What is required:
What you need to do is retype every entry exactly as written.

Data to examine:
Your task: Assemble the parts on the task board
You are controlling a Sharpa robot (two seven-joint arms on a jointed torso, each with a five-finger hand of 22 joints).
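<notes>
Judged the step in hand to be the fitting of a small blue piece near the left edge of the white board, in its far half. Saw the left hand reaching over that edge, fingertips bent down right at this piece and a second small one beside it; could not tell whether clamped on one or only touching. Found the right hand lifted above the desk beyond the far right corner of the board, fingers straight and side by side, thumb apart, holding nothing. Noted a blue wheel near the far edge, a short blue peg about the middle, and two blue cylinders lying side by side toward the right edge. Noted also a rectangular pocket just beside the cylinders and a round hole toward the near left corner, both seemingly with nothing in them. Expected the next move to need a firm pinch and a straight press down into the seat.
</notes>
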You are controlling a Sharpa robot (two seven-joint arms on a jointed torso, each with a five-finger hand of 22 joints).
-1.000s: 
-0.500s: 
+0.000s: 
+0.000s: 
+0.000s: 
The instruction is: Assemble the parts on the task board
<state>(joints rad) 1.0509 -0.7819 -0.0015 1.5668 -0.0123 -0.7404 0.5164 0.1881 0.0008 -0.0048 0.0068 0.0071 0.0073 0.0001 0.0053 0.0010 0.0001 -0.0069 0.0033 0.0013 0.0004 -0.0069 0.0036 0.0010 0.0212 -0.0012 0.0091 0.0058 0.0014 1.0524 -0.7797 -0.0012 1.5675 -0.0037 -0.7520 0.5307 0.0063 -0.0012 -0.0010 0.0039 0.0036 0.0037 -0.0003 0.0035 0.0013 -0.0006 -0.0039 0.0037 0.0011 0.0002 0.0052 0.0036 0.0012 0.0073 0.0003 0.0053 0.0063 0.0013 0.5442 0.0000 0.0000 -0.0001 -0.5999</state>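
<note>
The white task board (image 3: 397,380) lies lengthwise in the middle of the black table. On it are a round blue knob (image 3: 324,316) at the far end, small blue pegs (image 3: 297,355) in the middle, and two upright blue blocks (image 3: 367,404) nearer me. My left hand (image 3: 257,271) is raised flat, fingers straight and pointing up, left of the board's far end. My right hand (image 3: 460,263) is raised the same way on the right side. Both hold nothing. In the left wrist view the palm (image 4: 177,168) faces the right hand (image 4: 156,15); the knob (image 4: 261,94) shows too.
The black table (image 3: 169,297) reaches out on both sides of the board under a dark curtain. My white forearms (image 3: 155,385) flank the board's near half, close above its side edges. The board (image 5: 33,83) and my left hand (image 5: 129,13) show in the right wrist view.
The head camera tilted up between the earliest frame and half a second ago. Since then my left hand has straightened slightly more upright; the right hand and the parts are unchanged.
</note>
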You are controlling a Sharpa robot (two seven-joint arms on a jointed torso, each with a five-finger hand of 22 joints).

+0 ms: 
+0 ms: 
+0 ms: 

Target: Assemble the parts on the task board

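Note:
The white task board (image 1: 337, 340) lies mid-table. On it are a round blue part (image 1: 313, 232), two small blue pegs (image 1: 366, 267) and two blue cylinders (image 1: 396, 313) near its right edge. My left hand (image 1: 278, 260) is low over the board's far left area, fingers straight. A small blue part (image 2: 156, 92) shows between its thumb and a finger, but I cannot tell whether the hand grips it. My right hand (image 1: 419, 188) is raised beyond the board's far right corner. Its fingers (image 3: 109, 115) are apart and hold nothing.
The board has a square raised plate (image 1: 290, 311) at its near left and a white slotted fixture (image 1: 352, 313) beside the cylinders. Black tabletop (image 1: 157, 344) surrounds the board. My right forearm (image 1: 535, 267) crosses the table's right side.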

Final answer:
Your task: Assemble the parts on the task board
You are controlling a Sharpa robot (two seven-joint arms on a jointed torso, each with a five-finger hand of 22 joints).
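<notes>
Judged the step in hand to be the fitting of a small blue piece near the left edge of the white board, in its far half. Saw the left hand reaching over that edge, fingertips bent down right at this piece and a second small one beside it; could not tell whether clamped on one or only touching. Found the right hand lifted above the desk beyond the far right corner of the board, fingers straight and side by side, thumb apart, holding nothing. Noted a blue wheel near the far edge, a short blue peg about the middle, and two blue cylinders lying side by side toward the right edge. Noted also a rectangular pocket just beside the cylinders and a round hole toward the near left corner, both seemingly with nothing in them. Expected the next move to need a firm pinch and a straight press down into the seat.
</notes>
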You are controlling a Sharpa robot (two seven-joint arms on a jointed torso, each with a five-finger hand of 22 joints).
-1.000s: 
-0.500s: 
+0.000s: 
+0.000s: 
+0.000s: 
The instruction is: Assemble the parts on the task board
<state>(joints rad) 1.0509 -0.7819 -0.0015 1.5668 -0.0123 -0.7404 0.5164 0.1881 0.0008 -0.0048 0.0068 0.0071 0.0073 0.0001 0.0053 0.0010 0.0001 -0.0069 0.0033 0.0013 0.0004 -0.0069 0.0036 0.0010 0.0212 -0.0012 0.0091 0.0058 0.0014 1.0524 -0.7797 -0.0012 1.5675 -0.0037 -0.7520 0.5307 0.0063 -0.0012 -0.0010 0.0039 0.0036 0.0037 -0.0003 0.0035 0.0013 -0.0006 -0.0039 0.0037 0.0011 0.0002 0.0052 0.0036 0.0012 0.0073 0.0003 0.0053 0.0063 0.0013 0.5442 0.0000 0.0000 -0.0001 -0.5999</state>
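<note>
The white task board (image 3: 397,380) lies lengthwise in the middle of the black table. On it are a round blue knob (image 3: 324,316) at the far end, small blue pegs (image 3: 297,355) in the middle, and two upright blue blocks (image 3: 367,404) nearer me. My left hand (image 3: 257,271) is raised flat, fingers straight and pointing up, left of the board's far end. My right hand (image 3: 460,263) is raised the same way on the right side. Both hold nothing. In the left wrist view the palm (image 4: 177,168) faces the right hand (image 4: 156,15); the knob (image 4: 261,94) shows too.
The black table (image 3: 169,297) reaches out on both sides of the board under a dark curtain. My white forearms (image 3: 155,385) flank the board's near half, close above its side edges. The board (image 5: 33,83) and my left hand (image 5: 129,13) show in the right wrist view.
The head camera tilted up between the earliest frame and half a second ago. Since then my left hand has straightened slightly more upright; the right hand and the parts are unchanged.
</note>
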You are controlling a Sharpa robot (two seven-joint arms on a jointed torso, each with a five-finger hand of 22 joints).

+0 ms: 
+0 ms: 
+0 ms: 

Target: Assemble the parts on the task board

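Note:
The white task board (image 1: 337, 340) lies mid-table. On it are a round blue part (image 1: 313, 232), two small blue pegs (image 1: 366, 267) and two blue cylinders (image 1: 396, 313) near its right edge. My left hand (image 1: 278, 260) is low over the board's far left area, fingers straight. A small blue part (image 2: 156, 92) shows between its thumb and a finger, but I cannot tell whether the hand grips it. My right hand (image 1: 419, 188) is raised beyond the board's far right corner. Its fingers (image 3: 109, 115) are apart and hold nothing.
The board has a square raised plate (image 1: 290, 311) at its near left and a white slotted fixture (image 1: 352, 313) beside the cylinders. Black tabletop (image 1: 157, 344) surrounds the board. My right forearm (image 1: 535, 267) crosses the table's right side.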

Nothing else is required to complete the output.